Exercise =
Every line in the entries that holds "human" should be identified and copied.

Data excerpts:

^^^^^^^^

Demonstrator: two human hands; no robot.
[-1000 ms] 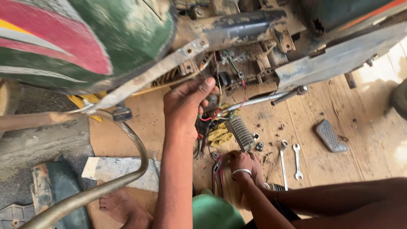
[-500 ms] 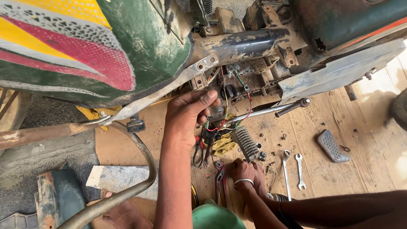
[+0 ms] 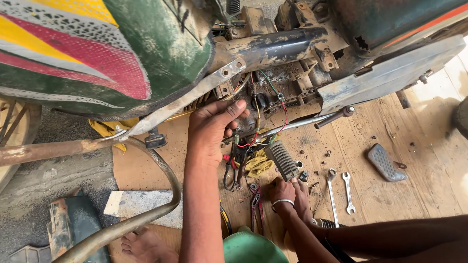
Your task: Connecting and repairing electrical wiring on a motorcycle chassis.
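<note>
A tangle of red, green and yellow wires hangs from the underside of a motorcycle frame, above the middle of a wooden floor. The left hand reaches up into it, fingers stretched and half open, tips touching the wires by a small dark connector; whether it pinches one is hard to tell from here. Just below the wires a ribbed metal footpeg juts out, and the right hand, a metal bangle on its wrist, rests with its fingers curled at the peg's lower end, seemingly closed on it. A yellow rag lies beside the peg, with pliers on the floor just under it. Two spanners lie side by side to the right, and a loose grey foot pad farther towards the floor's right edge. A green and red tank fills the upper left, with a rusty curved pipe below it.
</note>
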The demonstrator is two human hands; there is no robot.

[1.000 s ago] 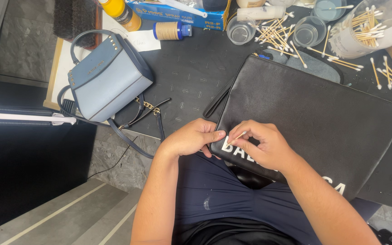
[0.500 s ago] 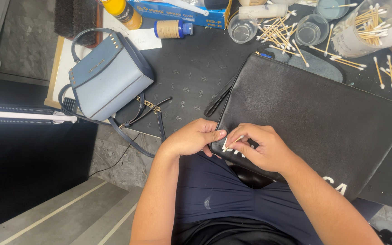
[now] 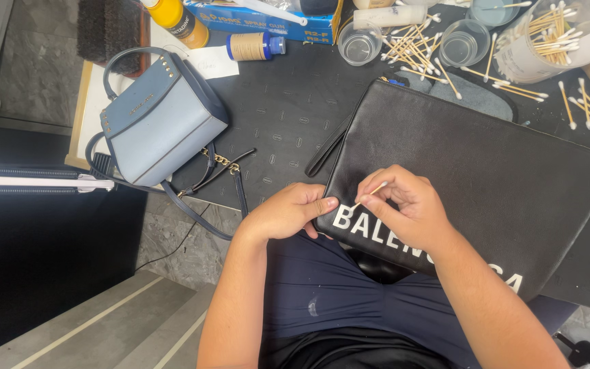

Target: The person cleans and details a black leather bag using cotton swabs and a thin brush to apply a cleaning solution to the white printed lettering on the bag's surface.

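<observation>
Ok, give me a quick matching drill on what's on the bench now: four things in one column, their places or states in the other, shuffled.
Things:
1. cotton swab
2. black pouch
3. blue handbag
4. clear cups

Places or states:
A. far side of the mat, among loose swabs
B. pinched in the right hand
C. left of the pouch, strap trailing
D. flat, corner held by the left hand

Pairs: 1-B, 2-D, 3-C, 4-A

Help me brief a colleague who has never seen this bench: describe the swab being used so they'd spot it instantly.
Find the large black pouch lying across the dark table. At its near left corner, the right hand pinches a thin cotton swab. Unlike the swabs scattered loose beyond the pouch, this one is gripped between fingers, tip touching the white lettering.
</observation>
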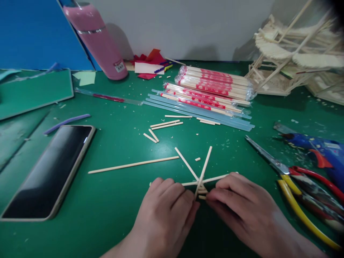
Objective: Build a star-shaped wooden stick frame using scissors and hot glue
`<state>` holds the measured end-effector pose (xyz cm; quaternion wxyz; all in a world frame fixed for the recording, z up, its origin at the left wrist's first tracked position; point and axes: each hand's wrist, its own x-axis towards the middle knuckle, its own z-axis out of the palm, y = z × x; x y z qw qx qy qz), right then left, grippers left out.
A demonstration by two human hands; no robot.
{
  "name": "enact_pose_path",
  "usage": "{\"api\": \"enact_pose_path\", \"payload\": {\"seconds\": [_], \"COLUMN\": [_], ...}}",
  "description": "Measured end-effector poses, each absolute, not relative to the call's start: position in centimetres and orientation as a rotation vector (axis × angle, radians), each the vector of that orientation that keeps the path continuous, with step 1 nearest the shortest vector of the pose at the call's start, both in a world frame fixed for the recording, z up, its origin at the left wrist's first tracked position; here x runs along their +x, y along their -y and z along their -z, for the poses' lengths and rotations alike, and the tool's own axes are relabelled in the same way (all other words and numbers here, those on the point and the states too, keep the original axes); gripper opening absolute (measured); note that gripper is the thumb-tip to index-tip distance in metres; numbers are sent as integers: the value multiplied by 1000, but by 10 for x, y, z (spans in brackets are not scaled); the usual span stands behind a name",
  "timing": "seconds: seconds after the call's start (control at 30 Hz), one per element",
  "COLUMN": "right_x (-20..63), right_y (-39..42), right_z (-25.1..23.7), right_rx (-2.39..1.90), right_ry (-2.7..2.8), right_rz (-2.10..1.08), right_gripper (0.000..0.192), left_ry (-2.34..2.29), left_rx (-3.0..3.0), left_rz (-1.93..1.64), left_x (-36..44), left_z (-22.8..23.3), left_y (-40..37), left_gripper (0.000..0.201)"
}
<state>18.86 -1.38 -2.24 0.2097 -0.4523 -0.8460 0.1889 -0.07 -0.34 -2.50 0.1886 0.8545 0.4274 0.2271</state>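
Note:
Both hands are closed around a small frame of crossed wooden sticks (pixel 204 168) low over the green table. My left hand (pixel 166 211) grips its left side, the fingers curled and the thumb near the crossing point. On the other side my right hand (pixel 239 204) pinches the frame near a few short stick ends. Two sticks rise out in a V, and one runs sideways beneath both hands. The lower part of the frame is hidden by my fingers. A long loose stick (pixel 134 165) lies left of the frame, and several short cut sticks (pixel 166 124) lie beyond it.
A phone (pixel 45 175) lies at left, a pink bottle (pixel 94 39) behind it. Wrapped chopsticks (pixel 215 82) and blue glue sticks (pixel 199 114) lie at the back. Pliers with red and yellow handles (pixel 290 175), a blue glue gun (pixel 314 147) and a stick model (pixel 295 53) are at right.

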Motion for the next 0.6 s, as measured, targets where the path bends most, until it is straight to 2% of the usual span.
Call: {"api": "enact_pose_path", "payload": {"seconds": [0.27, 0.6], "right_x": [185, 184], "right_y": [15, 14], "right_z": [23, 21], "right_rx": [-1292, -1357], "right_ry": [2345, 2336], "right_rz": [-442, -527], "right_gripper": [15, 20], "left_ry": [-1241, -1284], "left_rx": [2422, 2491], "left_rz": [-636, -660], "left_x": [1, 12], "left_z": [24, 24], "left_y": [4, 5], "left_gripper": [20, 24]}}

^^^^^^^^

Solution below =
Demonstrator: two human hands; no robot.
The demonstrator is two human hands; there is no robot.
A demonstration by two human hands; no robot.

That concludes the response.